Nothing in the records should be changed in the copy, though the pictures must be left out.

(Records from a data collection)
········

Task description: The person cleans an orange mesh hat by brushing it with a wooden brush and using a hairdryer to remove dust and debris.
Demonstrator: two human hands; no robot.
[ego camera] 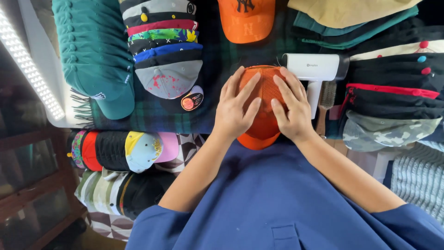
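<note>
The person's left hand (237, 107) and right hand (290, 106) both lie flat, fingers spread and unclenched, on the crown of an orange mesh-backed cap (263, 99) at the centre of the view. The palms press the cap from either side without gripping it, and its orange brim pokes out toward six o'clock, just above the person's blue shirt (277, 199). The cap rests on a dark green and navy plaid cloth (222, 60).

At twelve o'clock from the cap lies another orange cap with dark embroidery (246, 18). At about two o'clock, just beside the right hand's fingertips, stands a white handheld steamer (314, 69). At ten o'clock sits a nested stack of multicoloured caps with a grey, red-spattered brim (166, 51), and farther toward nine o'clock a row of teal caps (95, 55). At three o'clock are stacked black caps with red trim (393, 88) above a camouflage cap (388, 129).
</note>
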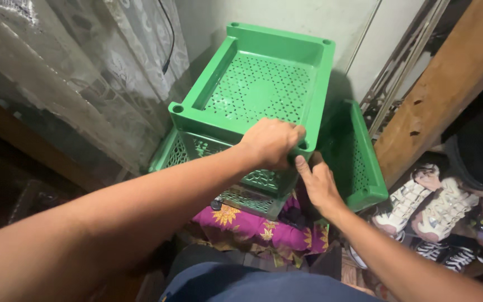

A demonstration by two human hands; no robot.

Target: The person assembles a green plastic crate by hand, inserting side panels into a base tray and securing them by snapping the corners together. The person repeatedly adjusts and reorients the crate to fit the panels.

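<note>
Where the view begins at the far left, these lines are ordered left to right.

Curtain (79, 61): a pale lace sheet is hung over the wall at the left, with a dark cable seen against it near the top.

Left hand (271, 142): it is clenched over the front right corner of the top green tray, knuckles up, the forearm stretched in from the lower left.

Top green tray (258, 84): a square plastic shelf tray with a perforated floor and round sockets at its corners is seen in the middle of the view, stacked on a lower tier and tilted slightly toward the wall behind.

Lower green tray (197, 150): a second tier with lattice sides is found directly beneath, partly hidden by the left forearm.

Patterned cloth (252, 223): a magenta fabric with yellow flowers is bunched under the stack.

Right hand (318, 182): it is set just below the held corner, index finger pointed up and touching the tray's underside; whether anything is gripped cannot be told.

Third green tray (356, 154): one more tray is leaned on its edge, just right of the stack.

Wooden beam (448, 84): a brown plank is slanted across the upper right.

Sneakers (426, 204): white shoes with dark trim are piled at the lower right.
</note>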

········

TASK SOLUTION:
Task description: The person cleans an orange mesh hat by brushing it with a wooden brush and using a hairdryer to remove dust and debris.
Demonstrator: two human hands; no robot.
[ego camera] 
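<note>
The person's left hand (237, 107) and right hand (290, 106) both lie flat, fingers spread and unclenched, on the crown of an orange mesh-backed cap (263, 99) at the centre of the view. The palms press the cap from either side without gripping it, and its orange brim pokes out toward six o'clock, just above the person's blue shirt (277, 199). The cap rests on a dark green and navy plaid cloth (222, 60).

At twelve o'clock from the cap lies another orange cap with dark embroidery (246, 18). At about two o'clock, just beside the right hand's fingertips, stands a white handheld steamer (314, 69). At ten o'clock sits a nested stack of multicoloured caps with a grey, red-spattered brim (166, 51), and farther toward nine o'clock a row of teal caps (95, 55). At three o'clock are stacked black caps with red trim (393, 88) above a camouflage cap (388, 129).
</note>
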
A demonstration by two human hands; no robot.

Target: The person assembles a green plastic crate by hand, inserting side panels into a base tray and securing them by snapping the corners together. The person repeatedly adjusts and reorients the crate to fit the panels.

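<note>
Where the view begins at the far left, these lines are ordered left to right.

Curtain (79, 61): a pale lace sheet is hung over the wall at the left, with a dark cable seen against it near the top.

Left hand (271, 142): it is clenched over the front right corner of the top green tray, knuckles up, the forearm stretched in from the lower left.

Top green tray (258, 84): a square plastic shelf tray with a perforated floor and round sockets at its corners is seen in the middle of the view, stacked on a lower tier and tilted slightly toward the wall behind.

Lower green tray (197, 150): a second tier with lattice sides is found directly beneath, partly hidden by the left forearm.

Patterned cloth (252, 223): a magenta fabric with yellow flowers is bunched under the stack.

Right hand (318, 182): it is set just below the held corner, index finger pointed up and touching the tray's underside; whether anything is gripped cannot be told.

Third green tray (356, 154): one more tray is leaned on its edge, just right of the stack.

Wooden beam (448, 84): a brown plank is slanted across the upper right.

Sneakers (426, 204): white shoes with dark trim are piled at the lower right.
</note>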

The exercise is now finished.